Organogels for Low-Polar Organic Solvents: Potential Applications on Cultural Heritage Materials

Traditional cleaning methods for removing undesired substances from artworks often involve the use of toxic volatile solvents, raising concerns about human health and environmental impact. Over time, various cleaning systems, such as thickeners, rigid, peelable, and nanostructured gels, have been introduced in the conservation sector to minimize solvent use and toxicity. However, these methods are primarily tailored for aqueous solutions or medium-to-high-polar solvents, leaving sustainable organogels for low-polar solvents largely unexplored. This paper explores the application of Low-Molecular-Weight Gelators (LMWGs) in the field of cultural heritage conservation, focusing on their potential to gel low-polar organic solvents. LMWGs, including cholesterol derivatives, fatty acid-derived compounds, anthryl, anthraquinone, amino acid, and saccharide-based organogelators, offer biocompatible and cost-effective options by forming supramolecular gels that immobilize solvents and reduce their release into the environment. This study highlights the need to transition from traditional, often toxic, solvents to greener and more sustainable cleaning systems by emphasizing LMWGs' biodegradability, biocompatibility, and sustainability. While challenges such as optimizing gel properties and ensuring compatibility with artwork surfaces still need to be addressed, LMWGs hold promise as organogelators in conservation practice.
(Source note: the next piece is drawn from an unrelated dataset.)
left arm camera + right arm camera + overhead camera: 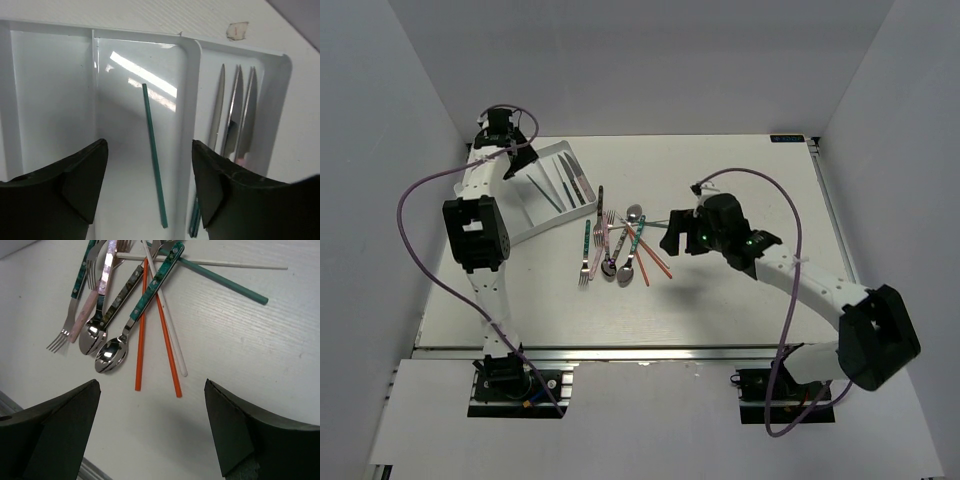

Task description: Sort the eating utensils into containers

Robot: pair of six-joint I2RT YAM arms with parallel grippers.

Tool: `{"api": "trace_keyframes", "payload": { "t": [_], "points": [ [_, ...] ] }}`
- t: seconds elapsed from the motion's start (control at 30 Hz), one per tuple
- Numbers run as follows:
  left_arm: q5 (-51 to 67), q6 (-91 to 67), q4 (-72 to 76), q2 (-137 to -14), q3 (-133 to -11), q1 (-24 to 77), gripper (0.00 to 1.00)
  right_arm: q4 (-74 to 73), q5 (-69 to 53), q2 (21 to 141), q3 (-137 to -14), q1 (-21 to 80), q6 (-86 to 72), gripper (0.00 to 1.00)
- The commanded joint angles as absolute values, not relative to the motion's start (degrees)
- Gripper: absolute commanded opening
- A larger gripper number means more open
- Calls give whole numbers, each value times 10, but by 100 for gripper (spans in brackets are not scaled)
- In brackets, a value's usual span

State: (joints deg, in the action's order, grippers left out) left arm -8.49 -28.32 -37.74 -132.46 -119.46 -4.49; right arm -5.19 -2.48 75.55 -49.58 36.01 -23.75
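While most utensils (620, 245) lie in a loose, crossed pile near the middle of the worktop (750, 170), a few are already inside the tray (532, 208), which stands at the far left, just beside the pile. The right compartment of the tray holds three knives (234, 115) side by side, with their blades pointing to the far end. The middle compartment holds one teal chopstick (154, 170), lying along its length. In the pile, the right wrist view shows a teal spoon (145, 295) and a black spoon (120, 292) with their bowls close together. Beside them are a teal fork (75, 290) and a pink handle (95, 295). Two orange chopsticks (141, 330) open into a narrow V toward the camera, and a pale chopstick (172, 340) lies next to them. A second teal chopstick (225, 282) points out to the right and passes under the teal spoon. The left fingers (75, 185) are spread wide and hold nothing; they hang over the middle compartment, so the teal chopstick is seen between them. The right fingers (55, 435) are also spread wide and hold nothing. They are over bare worktop at the edge of the pile, with the ends of the orange chopsticks just in front of them. I cannot tell how high above the worktop they are.
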Motion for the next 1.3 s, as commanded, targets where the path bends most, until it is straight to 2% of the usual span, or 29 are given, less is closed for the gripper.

Further research into LMWGs should focus on their optimization for conservation applications by adjusting their rheological properties and physico-chemical stability.

Automated summary

This paper explores the application of Low-Molecular-Weight Gelators (LMWGs) in the field of cultural heritage conservation, focusing on their potential to gel low-polar organic solvents. LMWGs offer biodegradable and biocompatible options by forming supramolecular gels that immobilize solvents and reduce their release into the environment. The study highlights the need to transition to greener and more sustainable cleaning systems by emphasizing LMWGs' biodegradability, biocompatibility, and sustainability.